Opinion
No. 45666.
August 4, 1941.
DIVORCE: Fact case — evidence insufficiency. In a divorce action, record reviewed and evidence held insufficient to justify a decree of divorce on the ground of cruel and inhuman treatment.
Appeal from Poweshiek District Court. — P.J. SIEGERS, Judge.
This is an action for divorce on the ground of cruel and inhuman treatment. Decree for plaintiff; defendant appeals. — Reversed.
C.M. Manley and Clyde McFarlin, for appellee.
E.W. McNeil, for appellant.
The record before us is somewhat singular — for what it suggests for speculation rather than what it actually discloses. Appellant, with what appears to have been a considerable amount of restraint, refrained from finding fault with the conduct of his wife during the time they lived together. He mildly complained that appellee objected to his driving racing cars, and that she accused him of drinking to excess when his condition was due to an affliction which resulted in the loss of about one half of his stomach. Appellee is forty-two years old; appellant, thirty-seven. They were married January 31, 1920, and appellant left home on July 6, 1940. He has expressed himself as wanting to be free and of having no intention of returning. He testified that on one occasion appellee ordered him to take his clothes and get out. Appellee denies this although a witness testified he heard her say it. Neither party accuses the other of any violence. Appellee herself admitted that there had been no trouble before he left. A son never saw appellant abuse his wife. A sister of appellee asked appellant why he "didn't come over to the place [the home] and live happily as he had done in the last twenty years." This witness further testified:
"There was more affection shown in their family than ours. I never saw as much affection shown in a home as between my sister and her husband."
Notwithstanding this, when appellant was approached by his son to return, he said "if he did it would be the same thing over again, so he didn't want to come back," and further:
"I had a talk with my father. He told me his picture of the marriage and that the marriage was a misfortune from the start and that he had stayed and lived with mother down through the years until we children were educated, and that despite the fact of the situation in the home he made up his mind he was going to stick it out until we children were raised and educated. He was married when he was sixteen and a half years of age. I have known my father was not well, and that he had this serious operation in Rochester."
When pressed to explain just what her complaint was, appellee based it entirely upon the alleged association of her husband with the office girl in a garage out of which appellant worked as a salesman. Appellee complains that appellant was too much in the girl's company though the evidence is void of any misconduct between them. Appellant admitted taking her to and from work in bad weather but says that she was a friend of the family and went on several vacation trips with them, paying part of the expenses.
No witness testified to any unseemly conduct except a Mrs. Talbott whose voluble broadside against appellant lacks plausibility; and if it were entitled to more credence than the writer is inclined to give it, there is nothing to show that she reported to appellee what she claimed to have seen.

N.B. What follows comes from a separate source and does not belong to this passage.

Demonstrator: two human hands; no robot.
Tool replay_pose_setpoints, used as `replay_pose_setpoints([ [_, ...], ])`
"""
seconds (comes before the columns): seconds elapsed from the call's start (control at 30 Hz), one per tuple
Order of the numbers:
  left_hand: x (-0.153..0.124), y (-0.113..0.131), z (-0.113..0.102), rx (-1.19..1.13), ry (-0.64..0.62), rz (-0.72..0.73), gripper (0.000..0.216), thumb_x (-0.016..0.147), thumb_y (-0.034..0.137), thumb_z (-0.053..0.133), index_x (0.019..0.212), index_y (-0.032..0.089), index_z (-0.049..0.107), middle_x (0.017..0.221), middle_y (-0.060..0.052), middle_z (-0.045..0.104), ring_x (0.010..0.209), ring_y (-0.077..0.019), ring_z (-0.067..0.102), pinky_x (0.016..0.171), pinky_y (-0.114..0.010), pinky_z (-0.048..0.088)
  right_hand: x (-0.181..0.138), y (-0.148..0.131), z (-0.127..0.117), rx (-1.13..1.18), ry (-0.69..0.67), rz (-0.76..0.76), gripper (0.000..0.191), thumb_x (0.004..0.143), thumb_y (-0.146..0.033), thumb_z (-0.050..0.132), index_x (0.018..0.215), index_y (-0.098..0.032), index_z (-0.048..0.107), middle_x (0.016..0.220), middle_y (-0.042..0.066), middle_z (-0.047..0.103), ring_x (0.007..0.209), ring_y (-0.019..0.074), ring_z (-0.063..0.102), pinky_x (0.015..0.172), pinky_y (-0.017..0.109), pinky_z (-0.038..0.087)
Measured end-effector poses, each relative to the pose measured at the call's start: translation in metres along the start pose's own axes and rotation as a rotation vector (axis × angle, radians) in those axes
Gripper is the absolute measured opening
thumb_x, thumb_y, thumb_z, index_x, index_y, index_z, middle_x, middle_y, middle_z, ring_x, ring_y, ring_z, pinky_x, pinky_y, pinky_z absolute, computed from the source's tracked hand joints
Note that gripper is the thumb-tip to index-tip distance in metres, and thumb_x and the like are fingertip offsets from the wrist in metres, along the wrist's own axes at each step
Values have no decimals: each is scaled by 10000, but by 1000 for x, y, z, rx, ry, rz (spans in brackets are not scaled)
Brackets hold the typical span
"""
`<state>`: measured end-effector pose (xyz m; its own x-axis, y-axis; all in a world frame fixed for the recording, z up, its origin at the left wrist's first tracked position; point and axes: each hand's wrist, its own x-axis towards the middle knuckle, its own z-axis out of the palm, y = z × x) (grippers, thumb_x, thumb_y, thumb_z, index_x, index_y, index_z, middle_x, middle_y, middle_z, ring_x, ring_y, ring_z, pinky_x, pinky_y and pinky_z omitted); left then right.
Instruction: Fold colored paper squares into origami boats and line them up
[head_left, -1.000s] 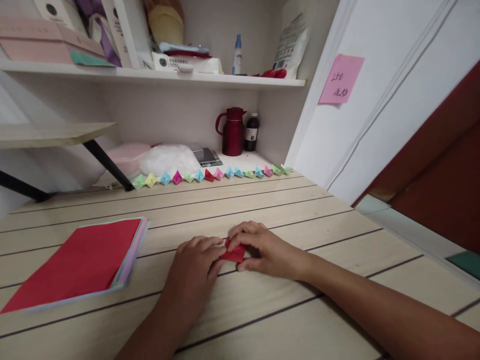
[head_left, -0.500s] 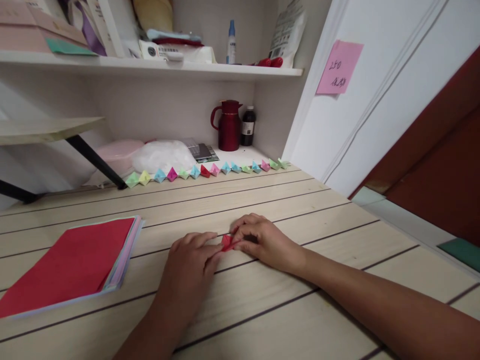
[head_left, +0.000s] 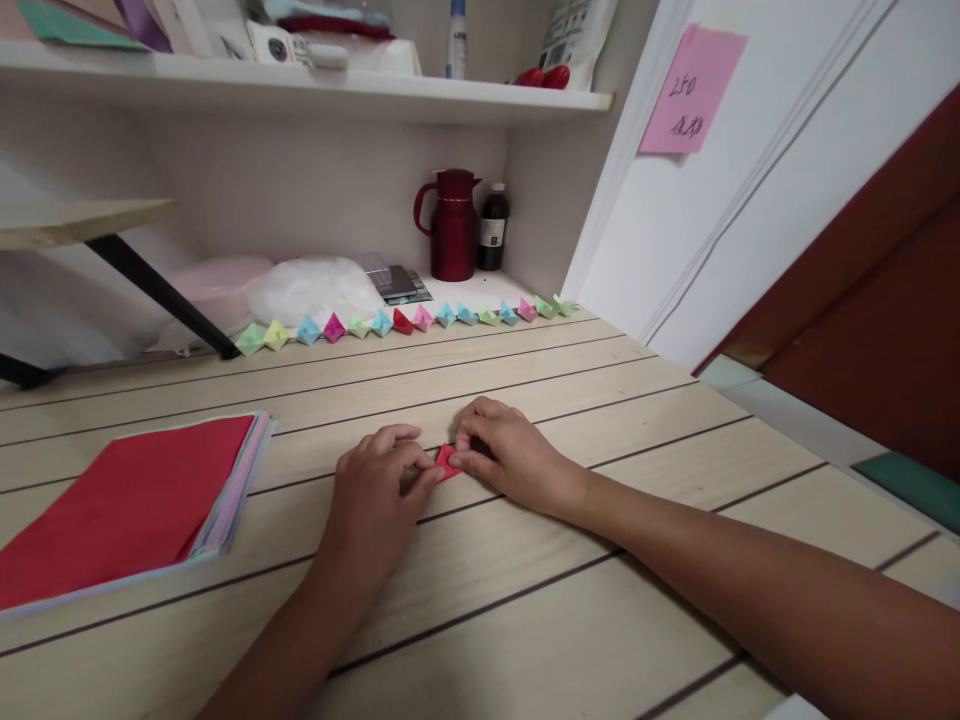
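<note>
A small folded piece of red paper (head_left: pixel 447 463) lies on the wooden-slat tabletop between my hands, its visible part roughly triangular. My left hand (head_left: pixel 377 492) holds its left corner between thumb and forefinger, the other fingers loosely curved. From the right, my right hand (head_left: pixel 517 456) has its thumb and fingers closed on the paper's right side, covering part of it. Beyond my hands, a row of little folded paper boats (head_left: pixel 403 321) in several colours runs along the back of the table. At the left lies a stack of coloured paper (head_left: pixel 142 500), red on top.
A dark red jug (head_left: pixel 453 228) and a dark bottle (head_left: pixel 493 230) stand at the back under a white shelf (head_left: pixel 420 100). A small stand's black leg (head_left: pixel 161 290) meets the table at back left. Beside it is a white plastic bag (head_left: pixel 315 292).
The view has tilted down a little. The red paper's raised flap now lies flatter as a small triangle, and my fingers have shifted slightly on its two sides.
</note>
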<state>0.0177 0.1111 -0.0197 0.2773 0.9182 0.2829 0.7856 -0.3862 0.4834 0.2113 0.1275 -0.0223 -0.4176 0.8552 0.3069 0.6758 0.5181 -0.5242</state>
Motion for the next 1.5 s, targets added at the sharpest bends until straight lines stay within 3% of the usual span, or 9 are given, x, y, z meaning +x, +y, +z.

Whatever may have been the real reason for appellant's leaving home, appellee has wholly failed to establish any grounds for divorce. While it may be the abasement to which a devoted wife might subject herself to recapture the affections of an errant husband, appellee seems to have judged herself at fault when in a letter written to appellant after he left imploring him to come back, she said in part:
"Paul on my knees I beg you to come back to me and the kids. Surely, I've been punished enough. * * * Don't you think I been punished enough for all the things I done to you. * * * Anything you asked I will do if you will only come back. * * *"
Finding as we do that appellee has failed to make a case under the statutes and our decisions, the decree of the trial court is reversed. — Reversed.
GARFIELD, STIGER, HALE, OLIVER, WENNERSTRUM, and BLISS, JJ., concur.